◆ INSTRUCTIONS TO FOLLOW ◆
Reproduce only the lines of the material below that start at the line containing "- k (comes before" and stop at the line containing "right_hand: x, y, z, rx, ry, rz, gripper". Keep both end lines.

◆ DATA PROVIDED ◆
:::
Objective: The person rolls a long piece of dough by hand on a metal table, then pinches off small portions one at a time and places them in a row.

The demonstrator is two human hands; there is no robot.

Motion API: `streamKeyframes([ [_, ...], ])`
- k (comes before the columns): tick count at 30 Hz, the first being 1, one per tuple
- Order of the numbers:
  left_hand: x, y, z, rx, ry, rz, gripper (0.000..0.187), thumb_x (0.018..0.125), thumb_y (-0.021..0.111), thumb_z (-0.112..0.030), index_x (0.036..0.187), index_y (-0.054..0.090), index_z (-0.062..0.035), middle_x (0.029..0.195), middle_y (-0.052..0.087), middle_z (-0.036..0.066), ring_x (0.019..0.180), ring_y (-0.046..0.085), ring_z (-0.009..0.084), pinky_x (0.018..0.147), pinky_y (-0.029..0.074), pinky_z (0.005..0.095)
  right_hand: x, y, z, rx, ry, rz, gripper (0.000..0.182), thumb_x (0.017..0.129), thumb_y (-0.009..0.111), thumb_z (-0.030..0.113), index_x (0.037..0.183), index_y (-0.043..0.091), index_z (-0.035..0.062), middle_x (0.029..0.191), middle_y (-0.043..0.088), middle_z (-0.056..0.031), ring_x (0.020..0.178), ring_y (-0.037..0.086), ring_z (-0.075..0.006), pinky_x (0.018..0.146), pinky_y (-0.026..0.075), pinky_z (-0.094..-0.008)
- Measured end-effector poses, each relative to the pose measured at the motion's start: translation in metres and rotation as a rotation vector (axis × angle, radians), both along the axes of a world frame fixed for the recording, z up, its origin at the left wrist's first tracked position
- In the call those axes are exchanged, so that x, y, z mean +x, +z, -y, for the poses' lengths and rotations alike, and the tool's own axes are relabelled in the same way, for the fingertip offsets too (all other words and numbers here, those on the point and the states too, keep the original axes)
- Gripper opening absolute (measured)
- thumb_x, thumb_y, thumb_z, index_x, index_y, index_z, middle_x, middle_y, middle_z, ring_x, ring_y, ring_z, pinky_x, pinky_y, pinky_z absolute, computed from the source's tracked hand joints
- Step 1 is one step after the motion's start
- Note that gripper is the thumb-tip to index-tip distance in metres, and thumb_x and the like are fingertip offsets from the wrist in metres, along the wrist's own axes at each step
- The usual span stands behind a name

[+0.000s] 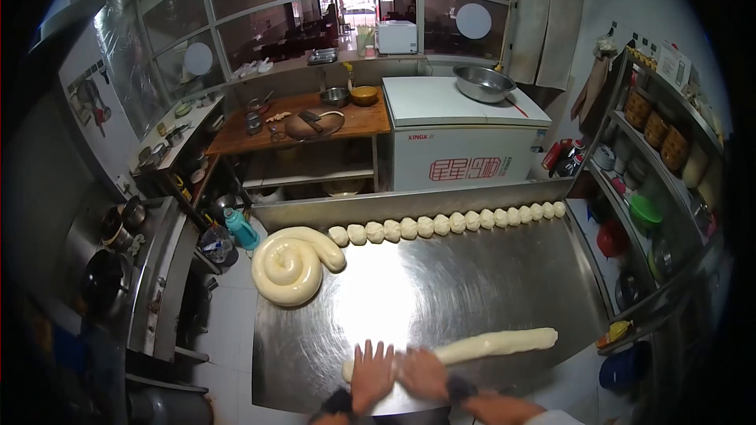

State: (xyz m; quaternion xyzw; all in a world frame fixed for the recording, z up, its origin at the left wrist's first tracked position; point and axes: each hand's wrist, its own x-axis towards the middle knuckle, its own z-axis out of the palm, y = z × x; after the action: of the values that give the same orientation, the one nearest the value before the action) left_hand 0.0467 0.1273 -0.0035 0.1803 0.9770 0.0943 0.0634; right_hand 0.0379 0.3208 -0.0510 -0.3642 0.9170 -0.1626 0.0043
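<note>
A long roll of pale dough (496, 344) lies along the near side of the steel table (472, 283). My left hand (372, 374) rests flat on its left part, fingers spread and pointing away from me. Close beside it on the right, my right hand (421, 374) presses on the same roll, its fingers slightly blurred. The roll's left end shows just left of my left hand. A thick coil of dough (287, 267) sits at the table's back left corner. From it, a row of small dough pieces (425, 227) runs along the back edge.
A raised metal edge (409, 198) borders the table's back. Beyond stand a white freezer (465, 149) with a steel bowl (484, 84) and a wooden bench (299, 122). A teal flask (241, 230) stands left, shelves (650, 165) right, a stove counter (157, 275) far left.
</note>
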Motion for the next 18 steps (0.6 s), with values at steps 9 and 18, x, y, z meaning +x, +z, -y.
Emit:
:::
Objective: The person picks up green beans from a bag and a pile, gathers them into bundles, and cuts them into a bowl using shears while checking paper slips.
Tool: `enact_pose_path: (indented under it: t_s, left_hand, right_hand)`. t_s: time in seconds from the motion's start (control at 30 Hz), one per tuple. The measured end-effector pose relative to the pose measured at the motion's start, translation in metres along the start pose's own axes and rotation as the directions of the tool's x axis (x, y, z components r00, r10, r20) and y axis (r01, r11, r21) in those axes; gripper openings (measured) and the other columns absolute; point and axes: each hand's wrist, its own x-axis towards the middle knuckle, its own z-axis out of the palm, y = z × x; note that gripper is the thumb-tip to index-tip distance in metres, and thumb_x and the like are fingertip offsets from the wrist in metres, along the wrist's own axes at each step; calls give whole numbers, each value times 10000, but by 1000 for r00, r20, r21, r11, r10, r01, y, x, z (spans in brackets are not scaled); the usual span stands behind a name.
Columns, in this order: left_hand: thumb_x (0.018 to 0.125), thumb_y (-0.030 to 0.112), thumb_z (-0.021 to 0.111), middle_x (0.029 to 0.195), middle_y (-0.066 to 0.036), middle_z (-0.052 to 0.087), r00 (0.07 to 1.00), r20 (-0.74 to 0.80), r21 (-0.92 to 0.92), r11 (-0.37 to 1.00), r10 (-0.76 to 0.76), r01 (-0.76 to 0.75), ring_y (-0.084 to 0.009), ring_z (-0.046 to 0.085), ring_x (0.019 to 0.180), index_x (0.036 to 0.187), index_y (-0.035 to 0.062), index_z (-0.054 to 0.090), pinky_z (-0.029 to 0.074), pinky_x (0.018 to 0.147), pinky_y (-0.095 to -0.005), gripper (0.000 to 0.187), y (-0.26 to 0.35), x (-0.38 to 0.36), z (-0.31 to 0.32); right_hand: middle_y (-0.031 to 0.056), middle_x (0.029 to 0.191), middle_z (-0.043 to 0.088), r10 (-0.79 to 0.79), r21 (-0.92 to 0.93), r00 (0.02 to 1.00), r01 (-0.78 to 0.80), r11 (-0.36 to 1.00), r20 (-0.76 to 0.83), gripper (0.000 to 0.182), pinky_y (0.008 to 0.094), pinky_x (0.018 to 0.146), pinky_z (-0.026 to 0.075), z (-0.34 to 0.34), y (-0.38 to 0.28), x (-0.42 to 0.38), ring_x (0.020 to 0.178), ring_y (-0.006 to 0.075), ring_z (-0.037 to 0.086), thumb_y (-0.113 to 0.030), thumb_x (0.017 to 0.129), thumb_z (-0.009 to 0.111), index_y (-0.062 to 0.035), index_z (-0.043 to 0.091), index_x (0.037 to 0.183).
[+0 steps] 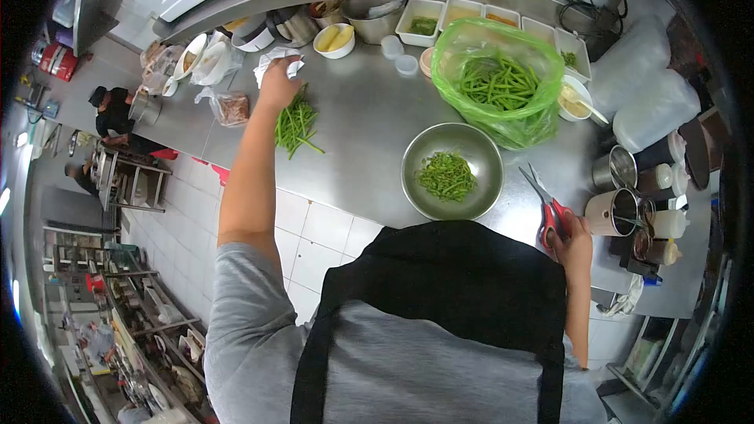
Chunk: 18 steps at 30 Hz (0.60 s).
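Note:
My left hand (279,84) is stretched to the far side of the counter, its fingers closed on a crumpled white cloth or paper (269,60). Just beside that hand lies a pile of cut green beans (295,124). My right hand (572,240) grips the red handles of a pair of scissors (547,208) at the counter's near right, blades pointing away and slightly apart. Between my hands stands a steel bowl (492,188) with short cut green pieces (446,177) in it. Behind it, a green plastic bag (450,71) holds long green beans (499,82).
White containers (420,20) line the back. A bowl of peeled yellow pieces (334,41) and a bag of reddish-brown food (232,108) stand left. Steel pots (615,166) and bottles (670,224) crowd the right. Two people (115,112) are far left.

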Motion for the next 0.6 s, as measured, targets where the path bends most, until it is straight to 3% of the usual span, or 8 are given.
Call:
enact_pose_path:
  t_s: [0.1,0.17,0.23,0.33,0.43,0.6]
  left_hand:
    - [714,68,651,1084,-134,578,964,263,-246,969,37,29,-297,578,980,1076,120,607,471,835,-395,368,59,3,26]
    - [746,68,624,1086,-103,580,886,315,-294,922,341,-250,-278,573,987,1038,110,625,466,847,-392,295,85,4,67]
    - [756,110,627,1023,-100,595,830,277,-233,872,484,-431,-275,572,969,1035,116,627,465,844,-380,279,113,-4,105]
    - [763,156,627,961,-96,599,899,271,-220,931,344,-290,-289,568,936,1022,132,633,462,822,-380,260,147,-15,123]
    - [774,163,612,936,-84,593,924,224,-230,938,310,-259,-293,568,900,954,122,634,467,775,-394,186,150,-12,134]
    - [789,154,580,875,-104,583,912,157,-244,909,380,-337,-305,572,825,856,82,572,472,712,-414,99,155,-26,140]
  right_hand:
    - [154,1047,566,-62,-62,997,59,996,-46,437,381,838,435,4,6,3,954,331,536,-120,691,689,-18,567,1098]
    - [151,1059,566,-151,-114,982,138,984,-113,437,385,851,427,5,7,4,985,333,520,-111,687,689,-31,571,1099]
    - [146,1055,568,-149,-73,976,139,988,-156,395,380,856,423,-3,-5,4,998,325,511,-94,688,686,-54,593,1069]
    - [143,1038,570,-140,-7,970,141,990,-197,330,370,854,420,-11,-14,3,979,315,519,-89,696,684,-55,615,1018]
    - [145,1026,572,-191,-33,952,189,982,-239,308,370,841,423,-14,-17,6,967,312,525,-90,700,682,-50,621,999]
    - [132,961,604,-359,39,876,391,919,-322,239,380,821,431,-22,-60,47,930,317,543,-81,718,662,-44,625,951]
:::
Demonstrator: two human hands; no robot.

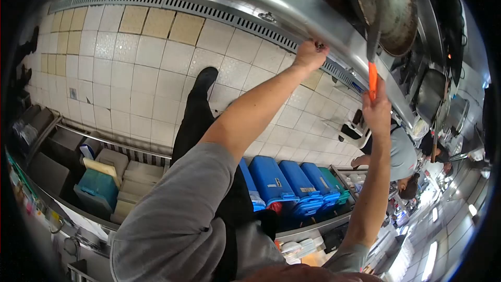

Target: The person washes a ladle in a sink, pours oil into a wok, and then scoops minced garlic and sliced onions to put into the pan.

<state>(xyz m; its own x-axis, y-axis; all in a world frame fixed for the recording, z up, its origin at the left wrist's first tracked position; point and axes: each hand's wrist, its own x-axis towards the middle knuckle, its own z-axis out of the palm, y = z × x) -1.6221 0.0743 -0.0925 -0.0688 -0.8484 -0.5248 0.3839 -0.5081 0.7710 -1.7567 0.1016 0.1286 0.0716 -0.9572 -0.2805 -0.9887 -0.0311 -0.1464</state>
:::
◆ SOLUTION FOR THIS TASK ◆
- k (comes before the columns): tick count at 30 Hz, the first being 1, one per tuple
- Order of the numbers:
  left_hand: x, y, z, rx, ry, rz, gripper (0.000..0.187), thumb_x (0.018..0.125), thumb_y (-0.021..0.111), thumb_z (-0.112..0.030), index_x (0.036..0.187), index_y (-0.054..0.090), index_z (-0.062..0.035), middle_x (0.029..0.195), middle_y (-0.052..0.087), middle_z (-0.036..0.066), ring_x (0.019..0.180), ring_y (-0.046..0.085), ring_z (-0.009..0.084), pinky_x (0.018..0.147), pinky_y (-0.029..0.074), pinky_z (0.005..0.095)
  right_hand: x, y, z, rx, ry, rz, gripper (0.000..0.182), thumb_x (0.017..0.129), thumb_y (-0.009..0.111), thumb_z (-0.030..0.113), index_x (0.037..0.183), index_y (-0.043..0.091), index_z (-0.035..0.062), middle_x (0.029..0.191), middle_y (-0.043..0.088), middle_z (-0.056..0.031), ring_x (0.020..0.178), ring_y (-0.037..0.086), ring_z (-0.075..0.006), pinky_x (0.018..0.146), pinky_y (-0.026..0.075), pinky_z (-0.094..-0.008)

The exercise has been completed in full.